- What is needed
Would you return every line of the listing below that has "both" in it?

- Data provided
────────────────────
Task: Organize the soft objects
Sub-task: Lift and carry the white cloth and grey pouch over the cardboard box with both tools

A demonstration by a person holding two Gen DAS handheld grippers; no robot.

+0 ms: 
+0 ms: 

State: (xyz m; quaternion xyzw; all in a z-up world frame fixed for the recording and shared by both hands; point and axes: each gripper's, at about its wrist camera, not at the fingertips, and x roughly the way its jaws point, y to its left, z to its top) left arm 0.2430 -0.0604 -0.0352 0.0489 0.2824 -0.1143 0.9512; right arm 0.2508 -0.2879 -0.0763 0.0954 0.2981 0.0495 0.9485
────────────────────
- Task output
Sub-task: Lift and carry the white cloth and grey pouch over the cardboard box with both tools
State: (xyz m; quaternion xyzw; all in a z-up world frame fixed for the recording and shared by both hands; point and axes: each gripper's, at about its wrist camera, not at the fingertips, and x roughly the way its jaws point, y to its left, z to its top) left arm 0.2430 -0.0604 -0.0352 0.0489 0.2824 -0.1143 0.9512; right arm 0.2508 -0.2879 -0.0763 0.0954 0.2981 0.0495 0.9485

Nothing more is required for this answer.